- WORK TO COMPLETE:
Could you write out, exactly, every line from the top of the data through the line holding "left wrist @"? Omit the pictures.

------ DATA BELOW ------

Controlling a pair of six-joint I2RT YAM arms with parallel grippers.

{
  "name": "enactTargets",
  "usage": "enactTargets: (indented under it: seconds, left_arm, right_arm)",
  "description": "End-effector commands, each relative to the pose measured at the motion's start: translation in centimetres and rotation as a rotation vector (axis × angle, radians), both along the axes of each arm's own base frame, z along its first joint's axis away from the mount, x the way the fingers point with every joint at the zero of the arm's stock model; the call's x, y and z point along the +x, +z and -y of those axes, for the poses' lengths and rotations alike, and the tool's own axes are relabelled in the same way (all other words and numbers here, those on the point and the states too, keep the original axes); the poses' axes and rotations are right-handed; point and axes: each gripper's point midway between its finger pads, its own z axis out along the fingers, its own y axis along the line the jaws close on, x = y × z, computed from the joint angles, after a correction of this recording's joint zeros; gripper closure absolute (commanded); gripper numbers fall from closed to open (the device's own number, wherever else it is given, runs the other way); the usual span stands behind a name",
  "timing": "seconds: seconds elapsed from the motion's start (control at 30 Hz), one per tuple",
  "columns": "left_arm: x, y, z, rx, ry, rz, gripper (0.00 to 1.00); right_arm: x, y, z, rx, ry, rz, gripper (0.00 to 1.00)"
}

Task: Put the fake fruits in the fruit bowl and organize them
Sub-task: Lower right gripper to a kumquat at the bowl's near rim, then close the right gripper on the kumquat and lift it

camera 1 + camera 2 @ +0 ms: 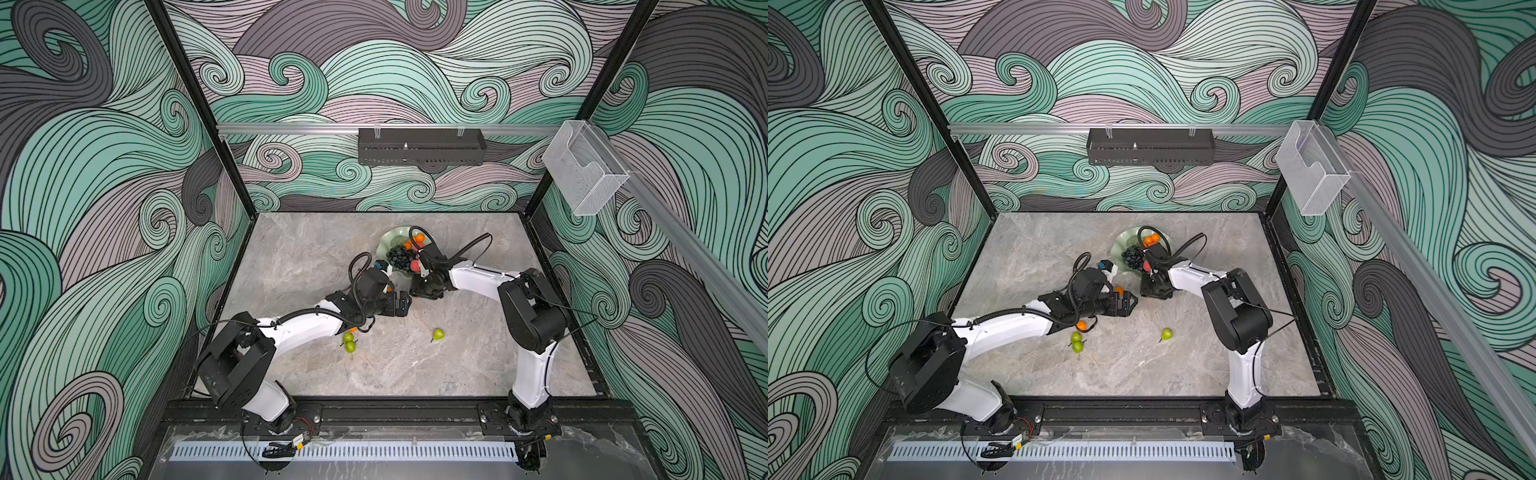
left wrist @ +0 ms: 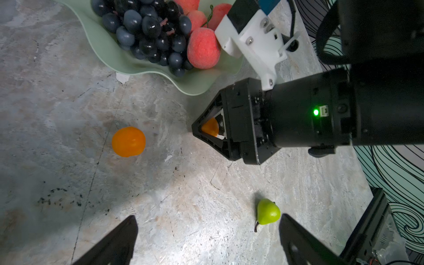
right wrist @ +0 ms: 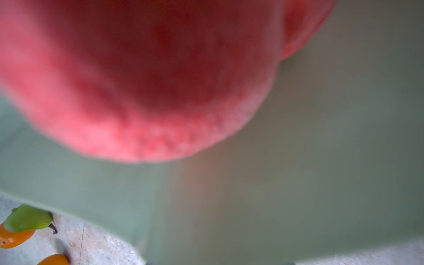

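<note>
Peach (image 3: pixel 142 80) fills the right wrist view, blurred, sitting in the pale green fruit bowl (image 1: pixel 384 243) towards the table's (image 1: pixel 311 257) 12 o'clock, beside the grape bunch (image 2: pixel 149 34). Right gripper (image 2: pixel 196 131) reaches in low at the bowl's 5 o'clock, an orange (image 2: pixel 210 127) showing through its finger frame; gripped or not, can't tell. Left gripper (image 2: pixel 208 219) stretches low at 6 o'clock, fingers spread wide, loose orange (image 2: pixel 128 141) and pear (image 2: pixel 267 212) near.
</note>
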Motion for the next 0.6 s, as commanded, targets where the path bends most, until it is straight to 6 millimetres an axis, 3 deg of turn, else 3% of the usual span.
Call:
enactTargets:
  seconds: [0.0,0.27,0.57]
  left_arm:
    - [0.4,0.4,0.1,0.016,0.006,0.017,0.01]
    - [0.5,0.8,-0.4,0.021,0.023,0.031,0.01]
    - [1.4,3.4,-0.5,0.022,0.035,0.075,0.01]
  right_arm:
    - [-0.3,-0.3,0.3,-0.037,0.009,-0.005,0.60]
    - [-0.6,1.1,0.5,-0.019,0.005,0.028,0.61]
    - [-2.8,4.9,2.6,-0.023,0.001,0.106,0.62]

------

- PROBLEM SOLUTION:
Controlling a pair of six-joint I2RT YAM arms with parallel grippers.

{
  "name": "enactTargets",
  "usage": "enactTargets: (indented under it: seconds, left_arm, right_arm)",
  "description": "End-effector commands, each relative to the pose measured at the motion's start: translation in centimetres and rotation as a rotation vector (axis × angle, radians), both along the axes of each arm's own base frame, z along its first joint's axis away from the mount, x the way the fingers point with every joint at the zero of the arm's stock model; the call's x, y and z point along the +x, +z and -y of those axes, for the poses' lengths and rotations alike, and the tool's own axes are relabelled in the same way (all other words and numbers here, those on the point and the states too, keep the original axes); the poses' axes and rotations are right-handed; point and axes: each gripper's point midway between its finger pads, its own z axis out along the fingers, its own y axis along the line the jaws close on, x = y × z, computed from the joint angles, after a correction of this recording's joint zeros; gripper closure absolute (commanded); gripper numbers fall from closed to open (the device's own number, wherever else it is given, runs the other way); the usual span stands behind a name",
  "timing": "seconds: seconds elapsed from the motion's start (control at 30 Hz), one per tuple",
  "columns": "left_arm: x, y, z, rx, ry, rz, gripper (0.00 to 1.00); right_arm: x, y, z, rx, ry, rz, gripper (0.00 to 1.00)"
}

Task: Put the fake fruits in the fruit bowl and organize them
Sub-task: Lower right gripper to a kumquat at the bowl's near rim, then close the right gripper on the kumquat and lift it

camera 1 + camera 2 @ +0 ms: 
left wrist @ +0 ms: 

This finishes the response to the exercise.